### Your assignment
Please repeat the lines below, exactly and only, from the one that holds "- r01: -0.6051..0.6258" through the one that holds "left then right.".

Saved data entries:
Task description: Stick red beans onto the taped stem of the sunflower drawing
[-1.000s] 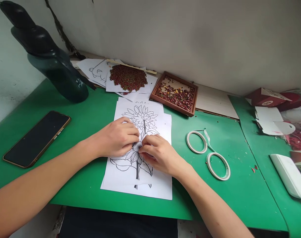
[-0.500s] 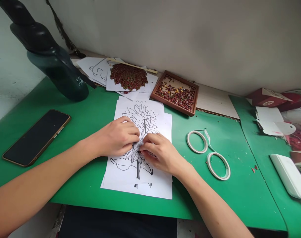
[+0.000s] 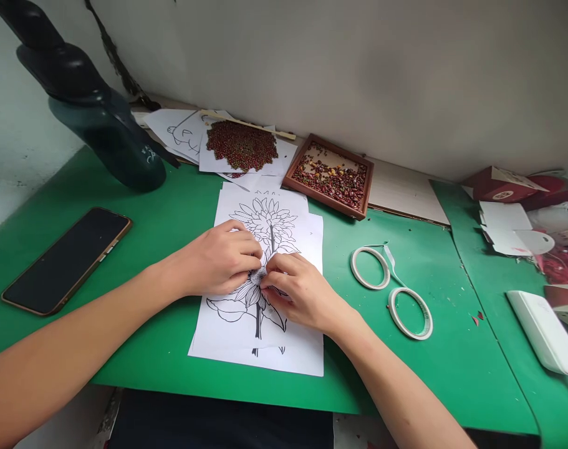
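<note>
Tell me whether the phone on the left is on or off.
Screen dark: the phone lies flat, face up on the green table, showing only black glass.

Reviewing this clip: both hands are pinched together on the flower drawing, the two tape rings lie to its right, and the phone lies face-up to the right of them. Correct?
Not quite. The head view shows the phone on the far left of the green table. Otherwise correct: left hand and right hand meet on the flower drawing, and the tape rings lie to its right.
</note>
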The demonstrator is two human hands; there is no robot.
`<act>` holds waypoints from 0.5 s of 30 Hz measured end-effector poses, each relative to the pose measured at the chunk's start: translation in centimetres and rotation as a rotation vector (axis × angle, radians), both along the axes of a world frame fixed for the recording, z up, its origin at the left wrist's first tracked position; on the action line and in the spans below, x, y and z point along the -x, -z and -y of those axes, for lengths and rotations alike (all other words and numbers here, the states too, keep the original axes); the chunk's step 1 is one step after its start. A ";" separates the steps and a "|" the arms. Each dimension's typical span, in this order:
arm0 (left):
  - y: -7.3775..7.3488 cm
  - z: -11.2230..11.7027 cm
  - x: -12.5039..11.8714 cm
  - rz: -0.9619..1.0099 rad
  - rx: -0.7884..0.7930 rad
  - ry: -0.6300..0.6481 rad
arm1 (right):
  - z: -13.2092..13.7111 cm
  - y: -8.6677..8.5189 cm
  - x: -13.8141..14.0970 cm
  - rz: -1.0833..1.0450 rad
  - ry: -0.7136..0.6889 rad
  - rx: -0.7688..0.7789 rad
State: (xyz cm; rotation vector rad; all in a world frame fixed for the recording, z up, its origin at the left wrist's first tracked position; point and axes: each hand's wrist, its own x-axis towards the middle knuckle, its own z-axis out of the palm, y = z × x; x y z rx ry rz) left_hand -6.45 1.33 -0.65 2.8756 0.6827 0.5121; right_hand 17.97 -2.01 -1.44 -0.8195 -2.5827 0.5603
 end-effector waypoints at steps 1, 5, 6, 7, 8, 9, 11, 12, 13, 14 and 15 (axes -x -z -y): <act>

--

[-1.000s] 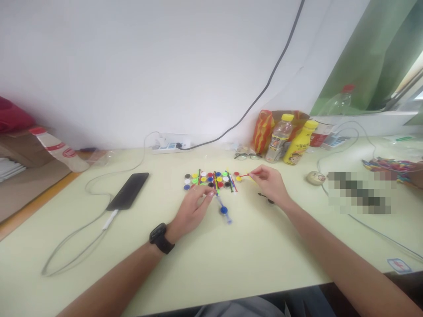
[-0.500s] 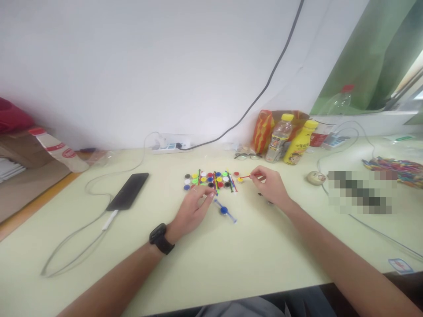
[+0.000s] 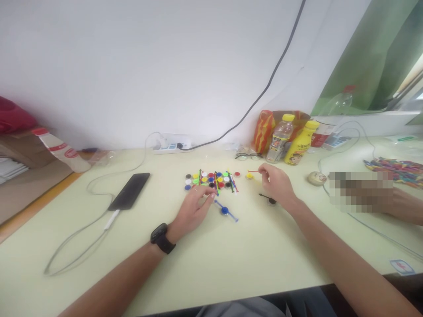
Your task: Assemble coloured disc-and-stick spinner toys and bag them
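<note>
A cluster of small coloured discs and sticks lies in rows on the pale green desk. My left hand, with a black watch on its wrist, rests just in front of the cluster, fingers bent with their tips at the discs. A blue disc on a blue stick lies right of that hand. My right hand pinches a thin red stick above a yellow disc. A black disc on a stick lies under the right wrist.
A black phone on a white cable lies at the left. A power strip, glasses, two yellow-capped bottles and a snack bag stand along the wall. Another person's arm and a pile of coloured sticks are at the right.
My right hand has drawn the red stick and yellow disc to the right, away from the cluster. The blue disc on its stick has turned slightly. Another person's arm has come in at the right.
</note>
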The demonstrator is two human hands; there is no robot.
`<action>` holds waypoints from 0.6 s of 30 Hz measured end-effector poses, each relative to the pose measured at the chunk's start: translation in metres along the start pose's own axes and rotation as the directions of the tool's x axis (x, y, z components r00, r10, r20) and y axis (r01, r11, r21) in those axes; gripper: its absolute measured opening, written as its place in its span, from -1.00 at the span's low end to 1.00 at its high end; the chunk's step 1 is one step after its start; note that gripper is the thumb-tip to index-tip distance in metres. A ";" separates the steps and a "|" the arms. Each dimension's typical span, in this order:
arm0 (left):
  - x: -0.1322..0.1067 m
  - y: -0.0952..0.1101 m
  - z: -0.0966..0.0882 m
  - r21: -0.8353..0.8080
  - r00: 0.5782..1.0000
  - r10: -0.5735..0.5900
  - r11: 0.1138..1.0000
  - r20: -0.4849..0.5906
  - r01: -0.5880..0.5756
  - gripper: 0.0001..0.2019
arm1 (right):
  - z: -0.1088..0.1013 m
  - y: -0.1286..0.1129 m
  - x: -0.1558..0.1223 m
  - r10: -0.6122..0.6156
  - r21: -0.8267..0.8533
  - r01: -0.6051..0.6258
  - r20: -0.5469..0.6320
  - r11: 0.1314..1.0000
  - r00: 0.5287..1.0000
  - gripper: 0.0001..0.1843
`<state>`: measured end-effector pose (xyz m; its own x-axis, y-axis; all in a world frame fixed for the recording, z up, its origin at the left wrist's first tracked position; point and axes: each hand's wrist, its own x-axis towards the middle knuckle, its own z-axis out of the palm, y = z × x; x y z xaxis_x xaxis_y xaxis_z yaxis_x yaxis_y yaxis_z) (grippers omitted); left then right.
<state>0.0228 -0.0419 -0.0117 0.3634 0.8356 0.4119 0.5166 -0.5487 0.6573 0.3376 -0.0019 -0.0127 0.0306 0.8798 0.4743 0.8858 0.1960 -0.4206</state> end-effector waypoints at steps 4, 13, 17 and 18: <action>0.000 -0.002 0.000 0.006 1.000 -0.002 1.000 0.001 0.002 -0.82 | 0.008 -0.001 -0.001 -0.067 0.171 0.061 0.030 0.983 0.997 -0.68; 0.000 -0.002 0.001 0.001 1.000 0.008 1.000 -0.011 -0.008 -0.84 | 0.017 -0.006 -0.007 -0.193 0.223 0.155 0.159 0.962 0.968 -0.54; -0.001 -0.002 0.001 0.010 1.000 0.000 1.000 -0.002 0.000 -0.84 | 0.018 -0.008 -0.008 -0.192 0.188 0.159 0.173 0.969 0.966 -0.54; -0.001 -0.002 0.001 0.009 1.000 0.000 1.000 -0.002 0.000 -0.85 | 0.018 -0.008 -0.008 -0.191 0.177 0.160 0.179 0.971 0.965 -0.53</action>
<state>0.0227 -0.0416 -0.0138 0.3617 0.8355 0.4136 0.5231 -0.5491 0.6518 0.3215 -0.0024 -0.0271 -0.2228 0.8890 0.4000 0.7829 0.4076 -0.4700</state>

### Response area
  - r01: -0.6051..0.6258
  - r20: -0.5469..0.6320
  - r11: 0.1314..1.0000
  - r00: 0.5287..1.0000
  - gripper: 0.0001..0.1843
`<state>`: measured end-effector pose (xyz m; its own x-axis, y-axis; all in a world frame fixed for the recording, z up, its origin at the left wrist's first tracked position; point and axes: each hand's wrist, its own x-axis towards the middle knuckle, its own z-axis out of the palm, y = z × x; x y z xaxis_x xaxis_y xaxis_z yaxis_x yaxis_y yaxis_z) (grippers omitted); left then right.

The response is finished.